Из таблицы 2 видно, что у больных с высоким уровнем ЦОК отмечена положительная экспрессия маркеров апоптоза, а также маркеров, отражающих микрососудистую инвазию и метастатический потенциал опухоли.
Рис.1. Высокая пролиферативная активность (ki-67) в раковых клетках. ИГХ-исследование
Рис. 2. Содержание р53 в раковых клетках толстой кишки.

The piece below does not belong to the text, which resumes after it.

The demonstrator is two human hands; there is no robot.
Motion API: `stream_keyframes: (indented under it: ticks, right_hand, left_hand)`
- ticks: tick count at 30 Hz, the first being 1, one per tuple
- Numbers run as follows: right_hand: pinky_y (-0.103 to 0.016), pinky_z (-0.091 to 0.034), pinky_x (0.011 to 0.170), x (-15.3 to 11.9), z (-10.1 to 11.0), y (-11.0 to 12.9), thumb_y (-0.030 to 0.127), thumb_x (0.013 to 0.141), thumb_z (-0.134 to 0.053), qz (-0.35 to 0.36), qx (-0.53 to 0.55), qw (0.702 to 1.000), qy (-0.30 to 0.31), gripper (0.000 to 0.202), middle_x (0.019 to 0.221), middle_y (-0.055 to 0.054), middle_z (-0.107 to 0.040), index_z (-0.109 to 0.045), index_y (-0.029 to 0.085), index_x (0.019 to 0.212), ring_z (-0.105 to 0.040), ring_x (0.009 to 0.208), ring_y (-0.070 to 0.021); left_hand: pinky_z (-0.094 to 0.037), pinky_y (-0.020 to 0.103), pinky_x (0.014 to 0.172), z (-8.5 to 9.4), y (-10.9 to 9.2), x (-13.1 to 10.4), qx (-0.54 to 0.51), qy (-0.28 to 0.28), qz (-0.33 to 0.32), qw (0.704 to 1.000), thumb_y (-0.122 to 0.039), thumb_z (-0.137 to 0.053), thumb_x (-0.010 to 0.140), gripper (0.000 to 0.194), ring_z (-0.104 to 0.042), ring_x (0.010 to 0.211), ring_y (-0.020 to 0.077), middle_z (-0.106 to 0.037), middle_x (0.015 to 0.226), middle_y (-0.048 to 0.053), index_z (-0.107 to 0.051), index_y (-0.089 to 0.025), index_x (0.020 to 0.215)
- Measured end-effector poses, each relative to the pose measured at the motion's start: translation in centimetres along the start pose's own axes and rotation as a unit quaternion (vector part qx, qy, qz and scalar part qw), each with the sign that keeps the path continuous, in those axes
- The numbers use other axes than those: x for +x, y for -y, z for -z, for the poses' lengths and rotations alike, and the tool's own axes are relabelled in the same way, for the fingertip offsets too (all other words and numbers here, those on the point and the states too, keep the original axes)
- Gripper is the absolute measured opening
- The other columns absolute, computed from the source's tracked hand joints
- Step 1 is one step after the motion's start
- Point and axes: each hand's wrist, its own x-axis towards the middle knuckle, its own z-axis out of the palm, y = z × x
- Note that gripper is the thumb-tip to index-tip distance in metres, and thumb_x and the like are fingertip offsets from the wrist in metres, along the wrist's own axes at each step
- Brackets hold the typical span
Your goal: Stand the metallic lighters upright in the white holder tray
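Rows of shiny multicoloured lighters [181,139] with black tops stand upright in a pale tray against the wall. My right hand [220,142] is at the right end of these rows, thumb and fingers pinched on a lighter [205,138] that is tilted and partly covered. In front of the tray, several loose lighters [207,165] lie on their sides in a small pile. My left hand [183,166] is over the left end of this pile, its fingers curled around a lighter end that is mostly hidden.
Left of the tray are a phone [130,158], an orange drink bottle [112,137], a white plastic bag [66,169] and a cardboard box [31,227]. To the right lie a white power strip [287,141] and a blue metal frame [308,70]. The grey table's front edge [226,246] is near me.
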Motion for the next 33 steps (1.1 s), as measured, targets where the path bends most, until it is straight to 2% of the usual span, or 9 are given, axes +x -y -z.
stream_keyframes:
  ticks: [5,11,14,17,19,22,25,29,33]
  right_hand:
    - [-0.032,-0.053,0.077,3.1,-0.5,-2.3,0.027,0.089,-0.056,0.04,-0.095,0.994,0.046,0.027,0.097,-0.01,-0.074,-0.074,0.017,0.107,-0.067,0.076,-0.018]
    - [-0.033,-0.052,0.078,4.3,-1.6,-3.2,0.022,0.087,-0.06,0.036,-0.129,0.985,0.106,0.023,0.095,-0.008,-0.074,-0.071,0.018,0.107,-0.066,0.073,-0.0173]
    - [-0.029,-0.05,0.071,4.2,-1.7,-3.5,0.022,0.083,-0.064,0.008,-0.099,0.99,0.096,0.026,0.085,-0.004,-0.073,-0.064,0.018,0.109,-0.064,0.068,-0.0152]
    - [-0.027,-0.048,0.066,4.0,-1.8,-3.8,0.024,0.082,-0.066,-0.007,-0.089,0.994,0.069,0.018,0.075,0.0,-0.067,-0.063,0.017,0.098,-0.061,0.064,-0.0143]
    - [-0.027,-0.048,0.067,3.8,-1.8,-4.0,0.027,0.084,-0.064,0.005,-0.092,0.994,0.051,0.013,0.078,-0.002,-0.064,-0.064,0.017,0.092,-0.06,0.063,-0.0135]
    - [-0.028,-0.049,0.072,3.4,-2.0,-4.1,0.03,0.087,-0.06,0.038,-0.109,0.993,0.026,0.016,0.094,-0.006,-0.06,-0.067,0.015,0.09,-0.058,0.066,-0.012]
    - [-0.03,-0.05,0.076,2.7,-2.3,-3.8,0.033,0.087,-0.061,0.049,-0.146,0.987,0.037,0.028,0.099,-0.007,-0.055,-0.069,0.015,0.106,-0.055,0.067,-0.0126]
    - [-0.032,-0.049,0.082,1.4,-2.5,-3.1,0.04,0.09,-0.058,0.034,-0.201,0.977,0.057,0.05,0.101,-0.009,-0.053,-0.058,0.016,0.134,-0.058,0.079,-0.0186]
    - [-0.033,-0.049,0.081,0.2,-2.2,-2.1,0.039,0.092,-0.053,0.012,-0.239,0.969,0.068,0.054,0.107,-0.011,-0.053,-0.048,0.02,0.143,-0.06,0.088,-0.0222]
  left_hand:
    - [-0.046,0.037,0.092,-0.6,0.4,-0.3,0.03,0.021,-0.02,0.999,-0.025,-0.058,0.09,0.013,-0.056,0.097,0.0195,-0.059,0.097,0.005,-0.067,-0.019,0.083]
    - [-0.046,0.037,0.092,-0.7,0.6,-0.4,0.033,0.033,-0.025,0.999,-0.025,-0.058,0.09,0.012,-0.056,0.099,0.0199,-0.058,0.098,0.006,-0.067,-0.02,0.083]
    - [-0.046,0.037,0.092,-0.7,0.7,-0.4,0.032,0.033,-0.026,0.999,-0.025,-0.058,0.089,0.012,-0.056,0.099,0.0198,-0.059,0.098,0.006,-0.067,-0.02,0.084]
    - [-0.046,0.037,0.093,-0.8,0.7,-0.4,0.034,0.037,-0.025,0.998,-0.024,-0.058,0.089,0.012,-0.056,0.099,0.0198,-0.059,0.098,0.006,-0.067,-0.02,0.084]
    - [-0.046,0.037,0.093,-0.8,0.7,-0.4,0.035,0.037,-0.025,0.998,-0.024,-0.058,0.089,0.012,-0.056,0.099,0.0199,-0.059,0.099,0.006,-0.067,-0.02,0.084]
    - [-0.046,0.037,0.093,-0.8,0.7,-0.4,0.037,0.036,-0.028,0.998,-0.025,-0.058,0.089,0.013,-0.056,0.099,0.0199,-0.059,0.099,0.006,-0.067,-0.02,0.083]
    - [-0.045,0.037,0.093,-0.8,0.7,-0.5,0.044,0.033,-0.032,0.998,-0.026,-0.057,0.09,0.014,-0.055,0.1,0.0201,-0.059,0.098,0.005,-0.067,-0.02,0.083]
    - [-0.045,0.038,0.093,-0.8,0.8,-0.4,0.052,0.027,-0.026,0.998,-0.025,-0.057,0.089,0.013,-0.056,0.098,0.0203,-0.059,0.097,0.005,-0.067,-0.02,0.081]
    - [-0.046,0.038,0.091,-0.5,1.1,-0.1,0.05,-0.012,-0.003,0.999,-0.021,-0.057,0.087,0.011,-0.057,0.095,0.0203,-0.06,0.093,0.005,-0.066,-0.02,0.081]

ИГХ-исследование
Рис. 3. Экспрессия CD31. Микрососудистая плотность при колоректальном раке.
ИГХ-исследование
Рис. 4. Положительная реакция ММП-2 в раковых клетках толстой кишки.
ИГХ-исследование
Заключение: проведенное исследование показало, что количество ЦОК находится в прямой зависимости от маркеров апоптоза (р53) (р=0,0383), микрососудистой инвазии (CD31) (р=0,00001), ММП-2 (р=0,0001). Данные морфологические изменения были сопоставимы с клиническими проявлениями в виде возникновения ранних рецидивов и метастазов (у больных с повышенным количеством ЦОК, метастазы и рецидивы возникали в более ранние сроки). Полученные результаты важны для понимания механизмов прогрессии рака толстой кишки и являются прогностическими.